(Photo by Dan Branch)
When then 49 Writers Executive Director Jeremy Pataky suggested we create a podcast, I volunteered to use my skills as a former public broadcaster and produce and host it on the spot. I wanted to hear what writers were thinking and writing at this pivotal time on multiple fronts.
Two years later and fifteen episodes in, the 49 Writers Active Voice: Writers Respond Podcast serves as a forum for exploration and discussion with writers and artists on their role and responsibility in these times of societal, environmental, and cultural upheaval.
Guests so far include Alaska Writer laureates, a 49 Writers founder, the author of a book introducing young readers to Tlingit civil rights groundbreaker Elizabeth Peratrovich, a world-renowned travel writer, a New Yorker writer, an Austin-based Blues musician and a Whitehorse poet.
2020 has brought tectonic shifts on a global scale, from inequalities magnified by the COVID-19 pandemic to the last straw in a centuries long struggle for justice for black people in this country.

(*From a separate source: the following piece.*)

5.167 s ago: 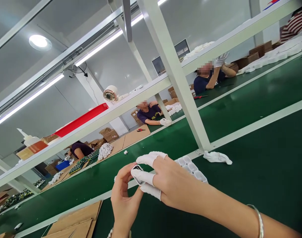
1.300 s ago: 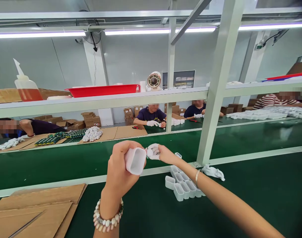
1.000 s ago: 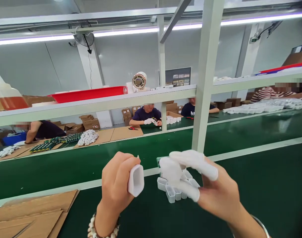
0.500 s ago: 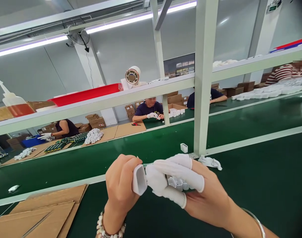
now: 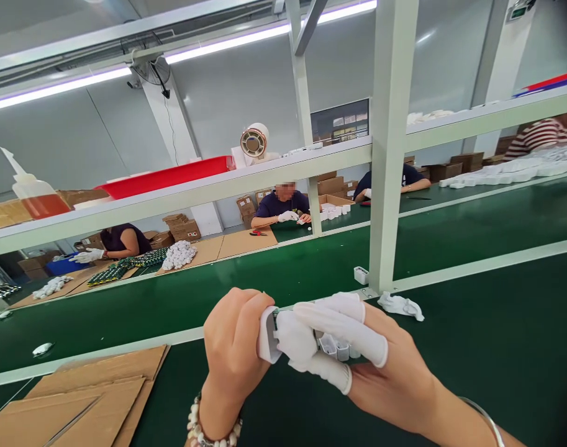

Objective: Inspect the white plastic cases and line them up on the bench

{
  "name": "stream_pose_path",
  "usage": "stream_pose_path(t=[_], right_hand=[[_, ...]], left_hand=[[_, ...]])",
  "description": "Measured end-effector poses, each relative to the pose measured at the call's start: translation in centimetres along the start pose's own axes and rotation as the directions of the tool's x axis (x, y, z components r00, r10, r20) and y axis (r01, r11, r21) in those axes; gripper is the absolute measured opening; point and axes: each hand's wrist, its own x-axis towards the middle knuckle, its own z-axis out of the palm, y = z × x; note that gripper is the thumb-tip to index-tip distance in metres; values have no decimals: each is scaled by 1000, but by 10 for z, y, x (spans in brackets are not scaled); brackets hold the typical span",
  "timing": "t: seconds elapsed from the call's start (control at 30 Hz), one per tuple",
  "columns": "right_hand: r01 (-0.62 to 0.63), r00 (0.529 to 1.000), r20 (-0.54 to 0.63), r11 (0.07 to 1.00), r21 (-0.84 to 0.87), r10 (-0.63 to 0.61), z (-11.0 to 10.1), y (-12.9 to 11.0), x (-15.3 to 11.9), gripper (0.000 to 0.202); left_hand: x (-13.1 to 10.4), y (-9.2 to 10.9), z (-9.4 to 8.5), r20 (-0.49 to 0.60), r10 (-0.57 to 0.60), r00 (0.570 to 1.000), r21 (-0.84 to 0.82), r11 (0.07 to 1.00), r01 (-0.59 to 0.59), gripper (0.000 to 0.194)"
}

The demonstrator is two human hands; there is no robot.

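Observation:
My left hand point(image 5: 236, 347) is bare-fingered and closed around a white hollow plastic casing point(image 5: 268, 338), its open end facing right. My right hand point(image 5: 371, 354), with white finger cots on its fingers, pinches a rounded white plastic piece point(image 5: 296, 335). A sliver of green circuit board point(image 5: 276, 318) shows between that piece and the casing, at the casing's mouth. How far the board reaches inside is hidden. Behind my right fingers, several open white casings point(image 5: 335, 346) stand on the green table, partly covered.
Flattened cardboard point(image 5: 78, 397) lies at left. Beyond runs a green belt point(image 5: 283, 267) bearing a white casing point(image 5: 361, 275) and a small white packet point(image 5: 42, 349). A metal post point(image 5: 390, 149) rises near crumpled white gloves point(image 5: 400, 306). Co-workers sit across the belt.
The casing in my left hand has turned, and the board with the white piece now meets its mouth. On the belt, the loose casing and packet have shifted right. The view moved slightly.

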Motion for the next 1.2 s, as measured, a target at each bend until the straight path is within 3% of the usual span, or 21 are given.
stream_pose_path(t=[0.27, 0.5, 0.7, 0.83, 1.0, 1.2], right_hand=[[29, 1000, -1, 998, -53, -30, 0, -5, -1, 44], [-36, 999, -13, 988, -150, 34, 1, -8, -2, 36], [-63, 998, -10, 982, -178, 62, 1, -5, -4, 43], [-68, 998, -5, 984, -167, 68, 3, -3, -6, 42], [-166, 986, -47, 983, -77, 162, 8, -4, -5, 34], [-5, 995, -100, 986, -166, -12, 10, -2, -1, 18]], left_hand=[[1, 3, -1, 14, -18, 1000, 27, 999, 18, 19], [2, 3, 2, 29, -48, 998, 82, 996, 46, 15], [0, 1, 4, 67, -54, 996, 101, 994, 47, 14], [0, 2, 3, 87, -69, 994, 94, 994, 60, 15], [0, 5, 2, 83, -91, 992, 114, 990, 81, 15], [-3, 2, 4, 71, -122, 990, 119, 986, 113, 16]])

What began as a forum on how current events and issues are shaping writers’ work and perspective on democratic values of justice, freedom, equality, and liberty is now reckoning with those values.

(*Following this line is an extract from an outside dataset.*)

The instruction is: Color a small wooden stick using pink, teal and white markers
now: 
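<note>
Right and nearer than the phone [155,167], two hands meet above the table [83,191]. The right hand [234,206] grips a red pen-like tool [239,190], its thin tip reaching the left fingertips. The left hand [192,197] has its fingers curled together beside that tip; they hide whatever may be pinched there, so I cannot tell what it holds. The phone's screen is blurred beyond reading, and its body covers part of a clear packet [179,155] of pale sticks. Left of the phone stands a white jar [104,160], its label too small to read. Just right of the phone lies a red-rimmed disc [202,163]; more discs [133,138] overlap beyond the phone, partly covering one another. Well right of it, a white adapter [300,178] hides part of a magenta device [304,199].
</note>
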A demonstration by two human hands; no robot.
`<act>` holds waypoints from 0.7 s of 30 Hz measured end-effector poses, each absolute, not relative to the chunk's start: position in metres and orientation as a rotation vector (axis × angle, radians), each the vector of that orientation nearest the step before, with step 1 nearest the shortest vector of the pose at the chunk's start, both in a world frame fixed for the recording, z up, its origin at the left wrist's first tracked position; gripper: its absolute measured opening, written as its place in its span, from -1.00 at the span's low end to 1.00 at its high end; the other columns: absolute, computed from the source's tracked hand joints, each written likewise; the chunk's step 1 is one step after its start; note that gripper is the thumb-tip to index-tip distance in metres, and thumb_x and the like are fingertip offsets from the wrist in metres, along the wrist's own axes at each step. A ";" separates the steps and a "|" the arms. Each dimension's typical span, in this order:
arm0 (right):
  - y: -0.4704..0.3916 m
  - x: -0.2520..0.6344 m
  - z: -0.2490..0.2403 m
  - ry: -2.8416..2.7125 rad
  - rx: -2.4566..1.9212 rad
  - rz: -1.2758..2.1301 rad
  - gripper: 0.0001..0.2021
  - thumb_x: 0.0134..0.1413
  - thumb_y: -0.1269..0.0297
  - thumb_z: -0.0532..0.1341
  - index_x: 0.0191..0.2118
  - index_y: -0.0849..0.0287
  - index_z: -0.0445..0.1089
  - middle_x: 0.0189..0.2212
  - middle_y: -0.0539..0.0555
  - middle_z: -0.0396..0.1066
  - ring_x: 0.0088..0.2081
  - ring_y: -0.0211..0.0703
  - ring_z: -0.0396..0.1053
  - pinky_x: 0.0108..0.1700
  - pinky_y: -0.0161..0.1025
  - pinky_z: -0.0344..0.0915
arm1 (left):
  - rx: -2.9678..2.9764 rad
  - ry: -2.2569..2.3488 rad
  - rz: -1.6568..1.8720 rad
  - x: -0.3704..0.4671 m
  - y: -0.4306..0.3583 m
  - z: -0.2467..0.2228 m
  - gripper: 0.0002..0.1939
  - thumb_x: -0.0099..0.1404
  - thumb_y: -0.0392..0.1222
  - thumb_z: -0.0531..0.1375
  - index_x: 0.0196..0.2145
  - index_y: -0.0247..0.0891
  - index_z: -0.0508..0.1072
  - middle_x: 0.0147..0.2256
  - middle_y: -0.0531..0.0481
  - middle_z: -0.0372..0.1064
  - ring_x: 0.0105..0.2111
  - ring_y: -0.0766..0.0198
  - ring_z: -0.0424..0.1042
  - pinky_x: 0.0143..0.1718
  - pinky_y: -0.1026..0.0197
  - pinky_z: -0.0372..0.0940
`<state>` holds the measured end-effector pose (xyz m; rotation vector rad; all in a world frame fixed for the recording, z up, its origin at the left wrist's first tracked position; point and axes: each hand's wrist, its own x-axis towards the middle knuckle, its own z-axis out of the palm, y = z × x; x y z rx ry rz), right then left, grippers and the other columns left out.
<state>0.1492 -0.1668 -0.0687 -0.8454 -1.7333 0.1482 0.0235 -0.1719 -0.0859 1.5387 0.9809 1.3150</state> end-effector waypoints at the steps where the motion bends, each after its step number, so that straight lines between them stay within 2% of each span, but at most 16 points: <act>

In our latest episode, California based writer Kathryn H. Ross discusses her journey confronting racism as a young, black woman after a relatively discrimination-free childhood, and her debut essay and poetry collection, Black Was Not A Label, “a heart song of who I am, what I’ve gone through and my hope for the future.” In this time of struggle with justice and inequality, she draws on the trauma of her heritage and her faith in this moment.
“All my life,” she writes, “I have lived in this brown body. Skin once fresh and new, smelling of newborn fire, has been washed, burned, dirtied, pained, adorned, loved. I speak now in this single body, both living and remembering, trying to reconcile understanding. Every memory has been imprinted into my flesh, bound up with my soul.” Learn more about Kathryn and read more of her writing on her website: www.speakthewritelanguage.com
In other recent episodes, Anchorage Writer’s Block co-owner Vered Mares comments on the importance of elevating the voices of black and brown writers and 49 Writers visiting writer and environmental historian Bathsheba DeMuth shares insights on pandemics past and present.

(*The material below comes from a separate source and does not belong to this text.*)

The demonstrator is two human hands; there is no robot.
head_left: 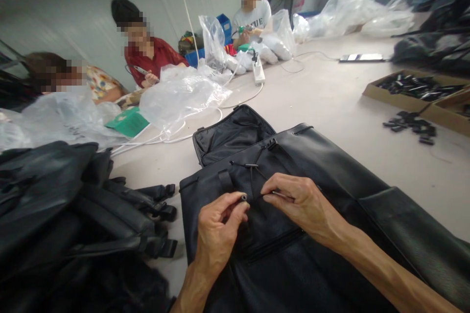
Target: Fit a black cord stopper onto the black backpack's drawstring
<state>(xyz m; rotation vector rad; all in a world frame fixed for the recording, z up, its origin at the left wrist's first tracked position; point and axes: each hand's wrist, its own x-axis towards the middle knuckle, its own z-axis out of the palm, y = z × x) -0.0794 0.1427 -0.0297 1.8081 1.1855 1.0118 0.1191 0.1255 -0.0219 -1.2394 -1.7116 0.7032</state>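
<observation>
A black bag [293,234] lies flat on the pale counter [330,102], directly under both hands. The left hand [216,227] has its fingers [235,208] pinched together on a small dark cord end [244,197]. Just to the right of it, nearly touching, the right hand [299,200] has its fingers [270,190] closed on a thin black cord [253,171] that runs up from the fingertips to a small toggle on the bag's front. Beyond the fingertips the bag's mouth gapes, showing a dark lining.

Left of the left hand, a heap of more black bags [73,205] with straps and buckles covers the near corner of the counter. Far beyond the fingers, crumpled clear plastic bags [183,90] and white cables [235,102] trail across the surface, with a white power strip [258,72] among them. Well to the right of the right hand sits a shallow cardboard tray [400,100] of small black parts, a few more scattered loose beside it, and a dark phone [362,57] farther off.

Three other people sit along the far left edge, by a plain grey wall.
</observation>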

As we confront this turning point of our lifetimes, we’re reminded that to comprehend the present we must learn from the past, and to heal the present we must reconcile the past. But how do we reconcile the unacceptable? What will we do with our histories? asks former Alaska Writer Laureate Ernestine Hayes. Here’s what she said in a 2018 podcast: “This country was founded on genocide and made wealthy by slavery, so it seems a logical step on a continuum. In addition to proclaiming freedom and justice for all while at the same time denying indigenous rights, denying that the place was already someone’s home and had been occupied for thousands of years, in addition to turning an eye away from slavery I believe that the history also very clearly is based on hypocrisy.”
Listening back to our catalogue, the Active Voice series has touched on many of the issues leading up to the current moment. Some prescient highlights:
Vivian Faith Prescott:
“We are witnessing so many things as writers and performers. We need to write this down, we need to sing it, we need to play it, because we are documenting things that 100 years from now people will pick up a book, they’ll listen to a piece, they’ll watch a play, they’ll look at art on the wall and hopefully it will tell our perspectives, our warnings, our stories.”
“We’re not addressing these issues because they are just so traumatizing and my job as a writer is to tell stories, unfold the folded lie, take the reader on a journey on an adventure in such a way there is some illumination going on, but I am not berating them and yelling: Wake up! My job as a writer is to tell a bigger story and tell a better story.”
“I am a fighter and a survivor and I think the earth is too. Everywhere I look I see ways the earth is trying to correct our mistakes and no more beautifully than right outside my window, after the Westfork Fire, seeing the regeneration of the aspen groves on the hillsides. But the real question I think is how do we act now.”
Please help get the word out by sharing episodes with your friends, family and colleagues and on social media. To be or recommend a guest for the podcast, contact Katie Bausler at firstname.lastname@example.org or 907-321-2755.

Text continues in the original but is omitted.